Records from a data source:

Content starts

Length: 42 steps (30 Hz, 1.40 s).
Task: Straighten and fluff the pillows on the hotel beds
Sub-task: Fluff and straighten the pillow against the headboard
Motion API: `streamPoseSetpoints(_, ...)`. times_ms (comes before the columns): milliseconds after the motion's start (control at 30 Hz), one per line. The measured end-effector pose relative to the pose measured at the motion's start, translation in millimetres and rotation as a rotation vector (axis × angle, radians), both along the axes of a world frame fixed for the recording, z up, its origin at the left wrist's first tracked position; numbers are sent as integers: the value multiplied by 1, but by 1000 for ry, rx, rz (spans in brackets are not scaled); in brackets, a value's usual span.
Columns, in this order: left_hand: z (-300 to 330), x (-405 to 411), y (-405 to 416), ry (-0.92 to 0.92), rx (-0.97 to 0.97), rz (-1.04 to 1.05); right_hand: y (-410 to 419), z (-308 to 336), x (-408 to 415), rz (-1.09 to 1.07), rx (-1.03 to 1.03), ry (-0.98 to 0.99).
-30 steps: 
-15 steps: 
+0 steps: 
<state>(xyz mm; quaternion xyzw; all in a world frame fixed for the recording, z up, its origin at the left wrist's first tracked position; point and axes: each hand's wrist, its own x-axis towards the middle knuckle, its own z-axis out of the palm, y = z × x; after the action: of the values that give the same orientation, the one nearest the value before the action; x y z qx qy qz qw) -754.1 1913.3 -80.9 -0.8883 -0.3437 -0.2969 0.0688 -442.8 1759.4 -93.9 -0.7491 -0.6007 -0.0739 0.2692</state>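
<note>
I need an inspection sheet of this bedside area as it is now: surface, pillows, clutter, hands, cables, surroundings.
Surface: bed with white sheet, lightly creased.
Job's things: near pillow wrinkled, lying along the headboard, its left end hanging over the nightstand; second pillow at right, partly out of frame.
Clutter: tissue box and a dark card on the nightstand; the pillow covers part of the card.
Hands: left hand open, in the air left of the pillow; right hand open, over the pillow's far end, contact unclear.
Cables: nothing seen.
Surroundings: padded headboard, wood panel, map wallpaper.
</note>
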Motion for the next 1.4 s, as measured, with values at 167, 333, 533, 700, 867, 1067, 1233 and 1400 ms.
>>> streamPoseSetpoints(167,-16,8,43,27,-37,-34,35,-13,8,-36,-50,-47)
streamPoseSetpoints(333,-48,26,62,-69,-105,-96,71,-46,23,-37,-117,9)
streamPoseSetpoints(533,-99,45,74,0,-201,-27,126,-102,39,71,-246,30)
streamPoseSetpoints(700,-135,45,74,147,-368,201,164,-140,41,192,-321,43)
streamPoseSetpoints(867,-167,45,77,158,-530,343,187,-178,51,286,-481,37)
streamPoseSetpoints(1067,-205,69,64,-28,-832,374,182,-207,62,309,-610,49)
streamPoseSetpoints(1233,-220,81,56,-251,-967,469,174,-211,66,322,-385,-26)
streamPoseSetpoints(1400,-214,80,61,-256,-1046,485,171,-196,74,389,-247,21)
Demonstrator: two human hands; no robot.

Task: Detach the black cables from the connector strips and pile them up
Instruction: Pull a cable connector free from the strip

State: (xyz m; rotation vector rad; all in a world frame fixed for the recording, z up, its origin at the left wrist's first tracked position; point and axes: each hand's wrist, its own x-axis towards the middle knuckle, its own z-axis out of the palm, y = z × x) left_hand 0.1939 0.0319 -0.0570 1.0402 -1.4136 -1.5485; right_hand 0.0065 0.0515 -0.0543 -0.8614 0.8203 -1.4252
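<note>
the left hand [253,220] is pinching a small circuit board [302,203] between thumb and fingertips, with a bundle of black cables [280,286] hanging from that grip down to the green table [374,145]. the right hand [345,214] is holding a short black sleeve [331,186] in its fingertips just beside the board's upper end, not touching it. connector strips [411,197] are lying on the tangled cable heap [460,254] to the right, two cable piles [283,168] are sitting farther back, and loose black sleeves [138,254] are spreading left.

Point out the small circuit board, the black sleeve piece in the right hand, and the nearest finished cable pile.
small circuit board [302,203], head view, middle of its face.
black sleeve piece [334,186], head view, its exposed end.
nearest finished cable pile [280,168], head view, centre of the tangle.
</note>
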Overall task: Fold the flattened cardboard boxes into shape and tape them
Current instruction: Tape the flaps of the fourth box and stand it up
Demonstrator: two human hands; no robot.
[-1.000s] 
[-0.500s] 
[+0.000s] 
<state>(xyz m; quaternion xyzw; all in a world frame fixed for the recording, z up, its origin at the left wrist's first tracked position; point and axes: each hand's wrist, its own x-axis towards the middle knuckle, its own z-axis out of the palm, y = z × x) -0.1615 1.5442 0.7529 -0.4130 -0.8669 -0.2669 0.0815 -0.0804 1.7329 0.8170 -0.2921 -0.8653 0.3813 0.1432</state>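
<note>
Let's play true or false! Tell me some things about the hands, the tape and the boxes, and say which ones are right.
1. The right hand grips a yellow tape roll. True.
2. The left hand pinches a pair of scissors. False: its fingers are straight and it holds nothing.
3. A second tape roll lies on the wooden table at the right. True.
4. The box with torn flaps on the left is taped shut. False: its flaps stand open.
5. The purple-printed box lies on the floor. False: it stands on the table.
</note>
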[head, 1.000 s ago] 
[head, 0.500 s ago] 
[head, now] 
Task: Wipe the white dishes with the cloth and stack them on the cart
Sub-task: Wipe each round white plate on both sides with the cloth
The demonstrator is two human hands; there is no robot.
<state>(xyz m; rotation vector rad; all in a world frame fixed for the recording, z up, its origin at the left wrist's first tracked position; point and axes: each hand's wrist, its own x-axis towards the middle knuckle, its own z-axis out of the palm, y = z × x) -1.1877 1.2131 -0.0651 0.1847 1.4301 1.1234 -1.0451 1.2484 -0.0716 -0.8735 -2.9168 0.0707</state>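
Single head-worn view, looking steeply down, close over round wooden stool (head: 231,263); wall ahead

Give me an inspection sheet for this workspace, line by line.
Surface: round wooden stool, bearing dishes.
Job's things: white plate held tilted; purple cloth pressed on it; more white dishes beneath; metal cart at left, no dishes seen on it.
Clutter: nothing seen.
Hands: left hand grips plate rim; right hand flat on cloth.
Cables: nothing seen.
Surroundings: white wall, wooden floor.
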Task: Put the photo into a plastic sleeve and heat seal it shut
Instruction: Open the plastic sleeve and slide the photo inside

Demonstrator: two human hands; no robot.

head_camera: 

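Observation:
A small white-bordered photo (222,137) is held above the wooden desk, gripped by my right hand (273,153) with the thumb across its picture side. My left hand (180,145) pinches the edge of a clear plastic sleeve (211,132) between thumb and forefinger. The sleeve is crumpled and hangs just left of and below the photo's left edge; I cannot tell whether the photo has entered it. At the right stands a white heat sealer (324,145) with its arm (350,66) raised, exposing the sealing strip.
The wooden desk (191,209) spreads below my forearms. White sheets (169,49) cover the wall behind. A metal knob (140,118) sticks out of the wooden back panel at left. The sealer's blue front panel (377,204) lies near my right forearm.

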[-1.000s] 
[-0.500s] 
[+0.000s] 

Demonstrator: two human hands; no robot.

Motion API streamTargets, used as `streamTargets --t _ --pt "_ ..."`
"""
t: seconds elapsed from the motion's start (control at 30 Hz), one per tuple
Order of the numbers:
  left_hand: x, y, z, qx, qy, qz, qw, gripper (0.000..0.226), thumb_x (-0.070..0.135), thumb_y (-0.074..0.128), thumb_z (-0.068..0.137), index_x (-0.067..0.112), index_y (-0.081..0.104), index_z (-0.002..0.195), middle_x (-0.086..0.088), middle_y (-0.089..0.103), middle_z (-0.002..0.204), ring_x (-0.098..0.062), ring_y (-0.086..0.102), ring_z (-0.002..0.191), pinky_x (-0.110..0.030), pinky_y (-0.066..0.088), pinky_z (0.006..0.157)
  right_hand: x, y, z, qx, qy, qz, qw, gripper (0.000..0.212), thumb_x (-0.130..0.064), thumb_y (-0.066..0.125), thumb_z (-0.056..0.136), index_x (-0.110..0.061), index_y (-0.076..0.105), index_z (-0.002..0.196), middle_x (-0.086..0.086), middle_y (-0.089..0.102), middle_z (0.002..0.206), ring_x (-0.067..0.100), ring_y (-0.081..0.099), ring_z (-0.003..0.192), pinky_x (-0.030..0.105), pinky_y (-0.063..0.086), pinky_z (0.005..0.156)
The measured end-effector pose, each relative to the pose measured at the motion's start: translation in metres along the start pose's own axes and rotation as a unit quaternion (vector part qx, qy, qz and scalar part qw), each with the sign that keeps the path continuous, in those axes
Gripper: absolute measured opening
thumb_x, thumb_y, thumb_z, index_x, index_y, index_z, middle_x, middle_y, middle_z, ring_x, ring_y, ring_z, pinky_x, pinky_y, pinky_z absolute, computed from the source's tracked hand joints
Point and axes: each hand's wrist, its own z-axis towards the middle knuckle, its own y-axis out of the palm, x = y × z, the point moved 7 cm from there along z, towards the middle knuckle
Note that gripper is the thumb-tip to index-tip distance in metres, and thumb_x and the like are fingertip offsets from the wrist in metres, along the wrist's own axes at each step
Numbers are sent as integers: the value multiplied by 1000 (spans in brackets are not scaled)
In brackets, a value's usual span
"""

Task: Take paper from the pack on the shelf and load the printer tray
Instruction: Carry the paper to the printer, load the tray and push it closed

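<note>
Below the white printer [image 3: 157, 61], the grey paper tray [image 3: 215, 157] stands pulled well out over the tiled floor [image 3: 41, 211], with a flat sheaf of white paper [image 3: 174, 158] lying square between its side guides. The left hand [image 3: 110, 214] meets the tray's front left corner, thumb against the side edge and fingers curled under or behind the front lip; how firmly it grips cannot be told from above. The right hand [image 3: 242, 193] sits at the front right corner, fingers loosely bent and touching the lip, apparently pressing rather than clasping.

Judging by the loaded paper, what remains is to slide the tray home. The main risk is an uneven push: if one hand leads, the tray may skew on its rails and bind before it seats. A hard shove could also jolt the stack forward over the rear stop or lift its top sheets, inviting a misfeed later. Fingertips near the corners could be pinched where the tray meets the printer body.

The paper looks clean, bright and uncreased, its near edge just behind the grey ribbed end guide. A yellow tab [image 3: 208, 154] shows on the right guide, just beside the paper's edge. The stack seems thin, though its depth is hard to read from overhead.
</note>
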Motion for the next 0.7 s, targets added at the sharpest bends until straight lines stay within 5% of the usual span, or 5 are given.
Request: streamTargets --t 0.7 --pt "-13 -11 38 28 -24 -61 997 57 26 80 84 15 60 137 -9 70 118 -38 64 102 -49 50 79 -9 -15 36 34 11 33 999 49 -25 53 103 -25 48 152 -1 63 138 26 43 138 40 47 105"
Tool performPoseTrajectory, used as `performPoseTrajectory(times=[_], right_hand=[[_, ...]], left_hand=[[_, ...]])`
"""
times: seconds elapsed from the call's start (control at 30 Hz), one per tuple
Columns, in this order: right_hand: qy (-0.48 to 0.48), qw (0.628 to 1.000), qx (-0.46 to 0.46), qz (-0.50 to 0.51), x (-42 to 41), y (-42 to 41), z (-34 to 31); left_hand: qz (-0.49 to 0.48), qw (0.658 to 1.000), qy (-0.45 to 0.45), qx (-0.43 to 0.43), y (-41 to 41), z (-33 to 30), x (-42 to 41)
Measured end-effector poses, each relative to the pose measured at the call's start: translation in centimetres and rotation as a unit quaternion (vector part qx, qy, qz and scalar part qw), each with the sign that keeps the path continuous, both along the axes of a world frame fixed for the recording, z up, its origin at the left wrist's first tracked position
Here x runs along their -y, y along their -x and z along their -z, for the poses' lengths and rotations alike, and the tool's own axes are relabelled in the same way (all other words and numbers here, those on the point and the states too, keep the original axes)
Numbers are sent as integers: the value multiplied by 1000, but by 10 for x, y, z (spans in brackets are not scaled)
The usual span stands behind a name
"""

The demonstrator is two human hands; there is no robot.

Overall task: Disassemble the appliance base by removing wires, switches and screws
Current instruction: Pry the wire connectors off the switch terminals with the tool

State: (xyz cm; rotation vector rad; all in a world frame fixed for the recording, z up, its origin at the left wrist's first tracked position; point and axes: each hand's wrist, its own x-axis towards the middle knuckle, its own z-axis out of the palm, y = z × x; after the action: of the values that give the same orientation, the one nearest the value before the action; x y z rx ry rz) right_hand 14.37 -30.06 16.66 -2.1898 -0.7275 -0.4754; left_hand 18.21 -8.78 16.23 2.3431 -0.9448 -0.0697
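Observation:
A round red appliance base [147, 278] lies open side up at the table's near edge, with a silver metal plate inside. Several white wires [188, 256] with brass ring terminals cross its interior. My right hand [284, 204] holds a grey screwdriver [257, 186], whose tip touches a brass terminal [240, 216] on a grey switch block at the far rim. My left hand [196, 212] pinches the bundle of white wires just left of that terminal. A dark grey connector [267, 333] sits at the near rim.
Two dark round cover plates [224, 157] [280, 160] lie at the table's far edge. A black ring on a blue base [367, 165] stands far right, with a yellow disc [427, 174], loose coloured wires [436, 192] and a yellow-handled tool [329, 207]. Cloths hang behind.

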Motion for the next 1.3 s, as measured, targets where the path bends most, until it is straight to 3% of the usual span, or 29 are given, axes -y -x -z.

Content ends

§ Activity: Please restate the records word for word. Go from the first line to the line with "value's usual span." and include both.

§ Expected answer:
Length: 42 steps (30 Hz, 1.40 s).
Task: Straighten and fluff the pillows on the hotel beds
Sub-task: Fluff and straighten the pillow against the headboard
Motion API: `streamPoseSetpoints(_, ...)`. times_ms (comes before the columns): milliseconds after the motion's start (control at 30 Hz), one per line. The measured end-effector pose relative to the pose measured at the motion's start, translation in millimetres and rotation as a rotation vector (axis × angle, radians), both along the axes of a world frame fixed for the recording, z up, its origin at the left wrist's first tracked position; numbers are sent as integers: the value multiplied by 1, but by 1000 for ry, rx, rz (spans in brackets are not scaled); in brackets, a value's usual span.

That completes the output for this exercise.